An exact repeat is needed of the lines from the one with "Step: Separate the" through the last line of the data below. Please omit the pictures.

··· Data below ···

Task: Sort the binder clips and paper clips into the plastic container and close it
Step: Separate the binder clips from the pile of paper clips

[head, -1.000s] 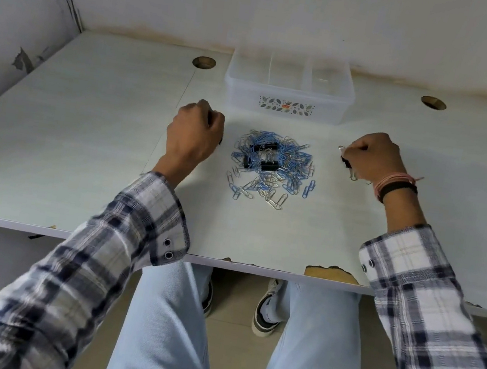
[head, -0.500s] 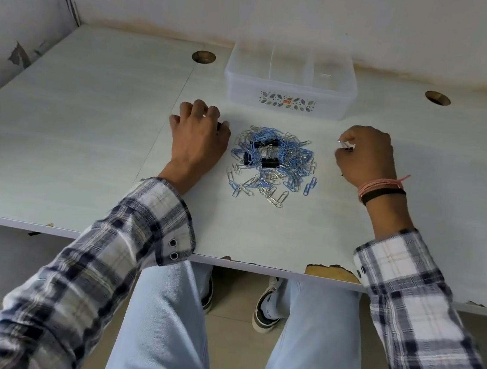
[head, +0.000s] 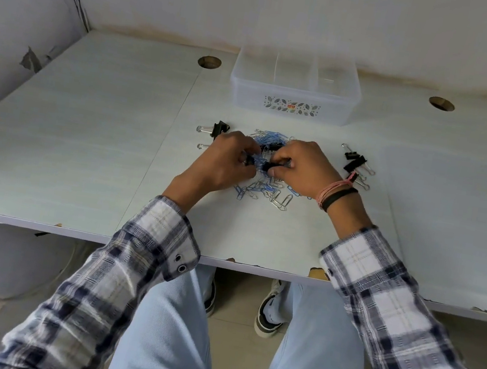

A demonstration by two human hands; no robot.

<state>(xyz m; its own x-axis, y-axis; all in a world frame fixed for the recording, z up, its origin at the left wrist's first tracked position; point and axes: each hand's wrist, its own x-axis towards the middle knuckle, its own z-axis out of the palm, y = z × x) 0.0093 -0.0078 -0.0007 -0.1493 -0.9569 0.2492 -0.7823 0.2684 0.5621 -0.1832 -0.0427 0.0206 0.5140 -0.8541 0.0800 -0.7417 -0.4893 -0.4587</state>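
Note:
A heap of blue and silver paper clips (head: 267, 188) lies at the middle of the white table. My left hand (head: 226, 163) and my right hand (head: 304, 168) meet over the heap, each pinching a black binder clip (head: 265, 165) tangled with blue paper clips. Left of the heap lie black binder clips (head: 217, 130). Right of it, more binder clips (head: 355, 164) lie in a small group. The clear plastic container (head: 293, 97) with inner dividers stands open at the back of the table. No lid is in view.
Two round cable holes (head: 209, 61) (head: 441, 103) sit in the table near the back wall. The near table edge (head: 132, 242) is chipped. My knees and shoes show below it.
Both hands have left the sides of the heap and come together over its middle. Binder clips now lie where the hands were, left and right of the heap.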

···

### Problem solution
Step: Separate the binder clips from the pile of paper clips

[head, -1.000s] 
[head, -0.500s] 
[head, +0.000s] 

A demonstration by two human hands; no robot.

<state>(xyz m; its own x-axis, y-axis; all in a world frame fixed for the recording, z up, its origin at the left wrist's first tracked position; point and axes: each hand's wrist, its own x-axis towards the middle knuckle, its own z-axis out of the palm, y = z × x) 0.0093 -0.0078 -0.0007 -0.1493 -0.9569 0.2492 -0.7823 0.2684 0.5621 -0.1832 -0.0427 0.0206 0.5140 -0.8541 0.0800 -0.7417 -0.4893 -0.4587</state>
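Note:
A heap of blue and silver paper clips (head: 267, 188) lies at the middle of the white table. My left hand (head: 226, 163) and my right hand (head: 304, 168) meet over the heap, each pinching a black binder clip (head: 265, 165) tangled with blue paper clips. Left of the heap lie black binder clips (head: 217, 130). Right of it, more binder clips (head: 355, 164) lie in a small group. The clear plastic container (head: 293, 97) with inner dividers stands open at the back of the table. No lid is in view.
Two round cable holes (head: 209, 61) (head: 441, 103) sit in the table near the back wall. The near table edge (head: 132, 242) is chipped. My knees and shoes show below it.
Both hands have left the sides of the heap and come together over its middle. Binder clips now lie where the hands were, left and right of the heap.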

The exercise requires nothing more than what has been given.